I don't think that approach is nonsense and would tell you ... something, anyway.

Maybe combine that with some keyword analysis on the searches themselves?

This may get you started:

index=_audit action=search search=*
| rex field=search mode=sed "s/['`]//g"
| eval command_list = commands(search)
| chart count over command_list by user

I'd categorize the commands by "terribleness". We can probably help with that, but at this point I'll leave it as an exercise for the reader. 🙂

Some hints:
join is suspect every time it's used. The number of times I've seen join be legitimately needed is nearly zero - but it's common in some folk's SPL and a horrendously bad performing thing.

Some others that aren't necessarily wrong, but are good to sort of double-check
1- transaction usually can be replaced with stats, but sometimes it's the right thing.
2- append is sometimes OK, but can be misused....
3- streamstats can be awesome when used correctly, but can sometimes can be ... bad.

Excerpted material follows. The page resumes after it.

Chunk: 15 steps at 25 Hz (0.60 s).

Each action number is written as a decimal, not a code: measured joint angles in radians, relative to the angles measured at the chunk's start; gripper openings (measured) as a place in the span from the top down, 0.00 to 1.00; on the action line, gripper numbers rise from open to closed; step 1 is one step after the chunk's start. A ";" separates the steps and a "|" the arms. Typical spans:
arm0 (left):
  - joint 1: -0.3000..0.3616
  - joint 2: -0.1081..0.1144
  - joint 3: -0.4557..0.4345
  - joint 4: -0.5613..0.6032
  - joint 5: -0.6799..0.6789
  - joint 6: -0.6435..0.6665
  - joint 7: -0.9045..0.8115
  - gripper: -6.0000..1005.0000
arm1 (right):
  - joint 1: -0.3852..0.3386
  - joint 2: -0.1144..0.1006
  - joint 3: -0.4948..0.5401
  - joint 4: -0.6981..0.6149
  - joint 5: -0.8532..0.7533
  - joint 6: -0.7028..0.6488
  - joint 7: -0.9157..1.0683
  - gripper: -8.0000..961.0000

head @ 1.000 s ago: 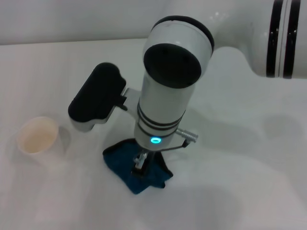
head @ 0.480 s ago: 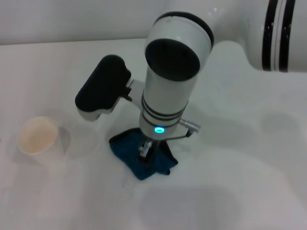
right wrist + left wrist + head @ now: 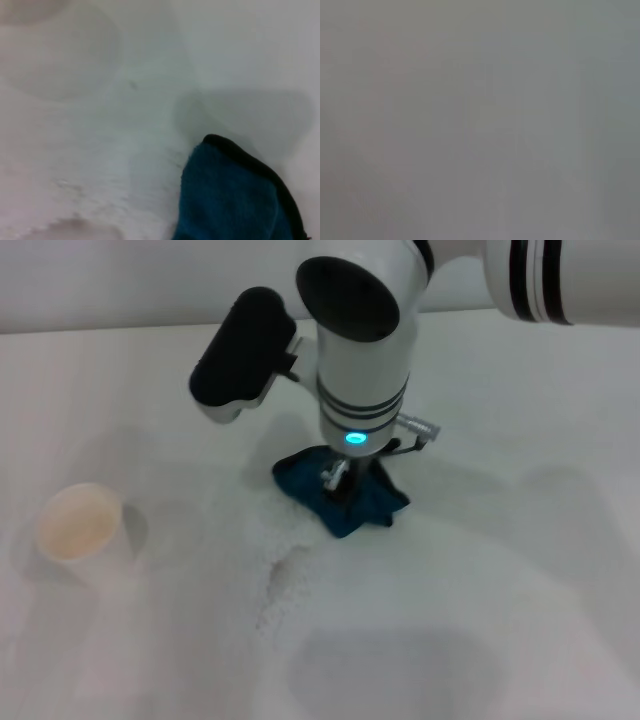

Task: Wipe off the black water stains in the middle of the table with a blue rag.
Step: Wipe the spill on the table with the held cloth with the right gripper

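White paper cup (image 3: 78, 525) at 9 o'clock on the surface (image 3: 500, 570), upright, inside pale and apparently empty. Blue rag (image 3: 343, 493) just above centre, toward 12 o'clock: teal, crumpled, black-edged, pressed flat under the right end effector (image 3: 336, 480), fingers closed onto the cloth. Faint grey damp smear (image 3: 285, 580) at 7 o'clock of the rag; dark blotch not discernible. Left end effector outside every view.

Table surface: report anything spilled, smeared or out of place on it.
No black stain shows on the white table; only a faint wet smear lies in front of the teal-blue rag, which the right gripper presses down. A white paper cup stands upright.
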 joint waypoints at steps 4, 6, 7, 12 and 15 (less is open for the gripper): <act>0.003 0.000 -0.001 0.000 0.000 0.002 0.000 0.12 | -0.006 0.000 0.001 0.047 -0.026 0.004 -0.016 0.88; 0.004 0.000 -0.002 0.000 0.000 0.002 0.000 0.12 | -0.017 0.000 0.001 0.051 -0.029 0.009 -0.022 0.88; 0.004 0.000 -0.002 0.000 -0.001 0.002 0.000 0.12 | -0.025 0.000 0.001 0.048 -0.029 0.011 -0.026 0.88; -0.004 -0.001 0.000 0.001 0.000 0.002 0.000 0.12 | -0.068 0.000 -0.005 -0.035 -0.024 0.041 -0.024 0.88; -0.011 -0.001 0.001 0.002 0.000 0.002 0.000 0.12 | -0.078 0.000 -0.007 -0.095 -0.023 0.069 -0.012 0.88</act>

Hmm, I was going to keep going, but I think at some point it's a judgement call. For instance, transaction was a good one - transaction can usually be replaced with stats and be better/faster, but not quite always. Sometimes it's the only real way to get something done though (if you need all of a maxspan, an endswith clause and also a startswith clause it can be really hard to rewrite to stats...)

So maybe flag a few of the above (and similar) commands, then combine it with the stats you were thinking of ... yeah, I think this might get you at least some sort of reasonable metric by which to judge folks.

Hope this helps, and happy Splunking!
-Rich

(P.S. Note I had to strip out backticks and single quotes from the search string to make the commands work. There may be other minor gotchas to get rid of too.)